Dear Miss Emily:

How do you deal with your boyfriend of 2 years, when he insists on being friends with a past lover because she had cancer.  The doctor operated on her and removed the lymph node and now has a potty bag for 3-6 months.  He drives her to hospital, spends afternoons with her, etc.  I can’t deal with this.  It’s too much, although he says he only likes her as a friend. Tell me what to do.
Wishing He Wouldn’t

---------------------Miss Emily’s advice-----------------

Dear Wishing:

This is tricky because a lot of people might say, “Wow, what a guy!  This is the kind of friend I’ve been looking for all my life.”  He’s doing something that most people would shy away from, but that does not mean there isn’t some legitimacy to your problem.  If you get pissy about this, however, you’re going to look like a shallow, self-centered  woman who lacks compassion for someone who is going though one of the worst things life has to offer.  She had cancer, she urinates in a bag, and she won’t really know if she’s beaten the big “C” for five years.  No, I think you’re going to have to bite the bullet and wait it out until she gets better and he no longer feels duty-bound to be the go-to friend in her life.
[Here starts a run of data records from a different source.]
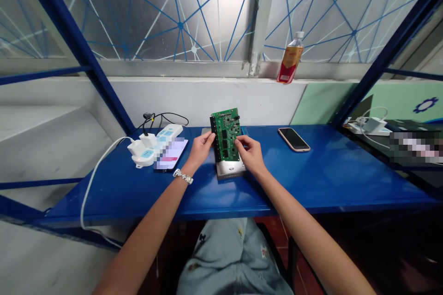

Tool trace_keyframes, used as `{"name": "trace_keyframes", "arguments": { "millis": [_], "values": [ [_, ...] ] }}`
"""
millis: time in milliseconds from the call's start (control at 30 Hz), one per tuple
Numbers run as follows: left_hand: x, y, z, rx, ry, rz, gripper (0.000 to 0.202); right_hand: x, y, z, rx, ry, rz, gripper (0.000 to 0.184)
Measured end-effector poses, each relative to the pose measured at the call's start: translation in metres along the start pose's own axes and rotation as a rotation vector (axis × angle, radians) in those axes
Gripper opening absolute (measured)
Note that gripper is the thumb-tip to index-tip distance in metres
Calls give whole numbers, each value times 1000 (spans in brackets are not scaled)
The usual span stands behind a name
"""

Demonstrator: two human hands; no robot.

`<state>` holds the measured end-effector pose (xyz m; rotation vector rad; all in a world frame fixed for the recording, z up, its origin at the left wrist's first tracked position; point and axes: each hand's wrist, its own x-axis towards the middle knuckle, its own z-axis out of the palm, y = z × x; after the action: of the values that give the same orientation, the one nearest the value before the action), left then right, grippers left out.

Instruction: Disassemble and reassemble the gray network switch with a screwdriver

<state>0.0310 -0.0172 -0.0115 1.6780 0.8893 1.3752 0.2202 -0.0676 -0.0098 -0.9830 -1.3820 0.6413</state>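
Note:
A green circuit board with black chips and a row of black connectors down its left edge is held up in front of me. My left hand pinches the board's left edge beside the connectors. On the opposite edge, the thumb and fingers of my right hand are closed on it. Beneath the board lies a silver metal case with a slotted front side, resting on the blue table. The board covers most of the case, so its inside is hidden.
At left, a white power strip holds white plugs, with a lit phone against it. Another phone lies at right. A bottle stands on the window ledge. Blue frame posts rise at both sides.

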Motion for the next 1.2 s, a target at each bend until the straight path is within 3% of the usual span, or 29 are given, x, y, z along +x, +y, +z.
{"name": "trace_keyframes", "arguments": {
  "millis": [200,533,900,1067,1200],
  "values": [
    [0,7,-2,-36,3,-36,49,-7,-9,1,-31,-21,-154,27],
    [-1,9,4,-142,-44,-97,54,-14,-9,11,-22,-73,-167,21],
    [0,6,5,-167,-22,-115,56,-14,-6,11,-21,-64,-166,23],
    [0,8,-5,-118,63,-82,51,-8,-5,5,-42,51,-179,27],
    [-1,15,-10,-257,39,-123,50,1,4,-1,-64,146,-45,34]
  ]
}}
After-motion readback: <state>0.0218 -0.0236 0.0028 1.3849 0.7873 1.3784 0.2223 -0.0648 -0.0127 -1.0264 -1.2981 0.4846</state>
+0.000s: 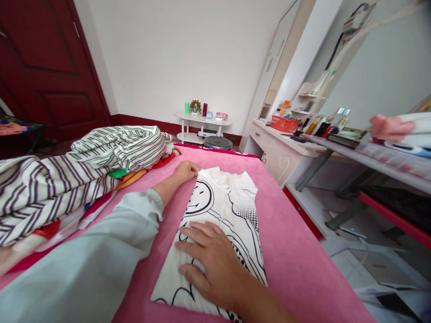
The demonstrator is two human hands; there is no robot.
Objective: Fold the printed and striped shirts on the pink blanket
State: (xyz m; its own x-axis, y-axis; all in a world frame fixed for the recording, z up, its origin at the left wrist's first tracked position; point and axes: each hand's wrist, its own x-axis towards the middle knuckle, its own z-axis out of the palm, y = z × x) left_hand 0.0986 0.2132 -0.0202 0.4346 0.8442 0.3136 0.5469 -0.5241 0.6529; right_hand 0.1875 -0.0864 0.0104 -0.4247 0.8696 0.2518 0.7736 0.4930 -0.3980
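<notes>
White shirt (pixel 227 215) lies flat under two hands

The shirt is spread on the pink cover (pixel 299 255), its collar end pointing away. The right hand (pixel 213 262) rests palm down on its lower part, fingers spread. The left hand (pixel 186 172) reaches the far left corner, by the smiling-face print (pixel 199 197); its fingertips meet the edge, but I cannot tell whether they pinch it. Striped cloth (pixel 117 148) lies heaped to the left.
</notes>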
Try to see that he’s a loyal gentleman who understands the true meaning of friendship and, at this stage, deserves a pat on the back.  Get involved when you can and show your support.  To do otherwise, you’ll end up making this former lover (who had cancer and uses a potty bag) look like God's gift to the world, next to you.  Give it more time before you expect him to ease off and resume a normal relationship with her.